How to feed DWH models from multiple async sources

Hi all,
I’d like to use dbt to build a DWH with multiple source systems (one for each company of the group) which I need to load at different schedules during the day.
The idea is to land to a common DWH data model, so that e.g. my INVOICE table will contain data coming from all the different source systems (each one with its own data structure, and thus with its own transformations).

I know I cannot have in dbt more than one model pointing to the same physical table, so I thought I could use 2 different approaches:

  1. create one dbt project for each source system (which is not my prefered choice)
  2. create an intermediate model for each source system, having the same data structure as the target, and then load the final DWH table with something like
    select * from {{ ref( var('invoice') ) }}
    giving a different value to var(‘invoice’) for each run depending on the source system I’m loading.

Did some of you had the same problem in the past?
How did you adress it?
Do you see any draw back in approach 2?
The bad thing I see is that documentation won’t be complete, i.e. the DAG will point to the value of var(‘invoice’) I used when I generated the documentation.

Thanks
Daniele

Hi @daniele.frigo, did you have a look at the standard dwh model (staging/warehouse/marts) ?
I don’t understand why you would have to change your source at each dbt run ?
Why not union all your source invoice tables in a final invoce model ?
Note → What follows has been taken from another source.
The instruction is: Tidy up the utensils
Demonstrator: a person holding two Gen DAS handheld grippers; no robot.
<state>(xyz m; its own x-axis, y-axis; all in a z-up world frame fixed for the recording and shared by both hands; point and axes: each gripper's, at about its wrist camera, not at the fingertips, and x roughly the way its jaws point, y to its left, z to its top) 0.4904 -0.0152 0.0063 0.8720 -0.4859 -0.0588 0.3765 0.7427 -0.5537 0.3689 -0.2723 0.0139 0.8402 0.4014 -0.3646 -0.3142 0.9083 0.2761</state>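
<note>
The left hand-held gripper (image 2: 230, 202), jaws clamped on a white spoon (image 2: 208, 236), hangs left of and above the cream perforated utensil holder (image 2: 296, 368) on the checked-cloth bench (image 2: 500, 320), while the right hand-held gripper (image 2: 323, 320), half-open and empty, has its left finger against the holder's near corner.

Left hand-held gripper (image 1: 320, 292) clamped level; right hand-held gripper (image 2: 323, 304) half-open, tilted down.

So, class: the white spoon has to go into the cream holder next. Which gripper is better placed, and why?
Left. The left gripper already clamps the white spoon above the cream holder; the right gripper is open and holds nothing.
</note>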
A proven approach to safely combine many sources is data vault.

Hoping it helps,
Best regards,

@fabrice.etanchaud I perfectly know the way a standard DWH works.
As I tried to explain, I need to feed a common data model from different source system (one for each company), but since they in different places of the world, I need to schedule each of them at different times of the day.
I’d like to avoid reloading all the companies data any time I need to refresh one of them.
I could feed some kind of run id and filter on it when I do a union, but on some databases this could be anyway not the most efficient loading strategy.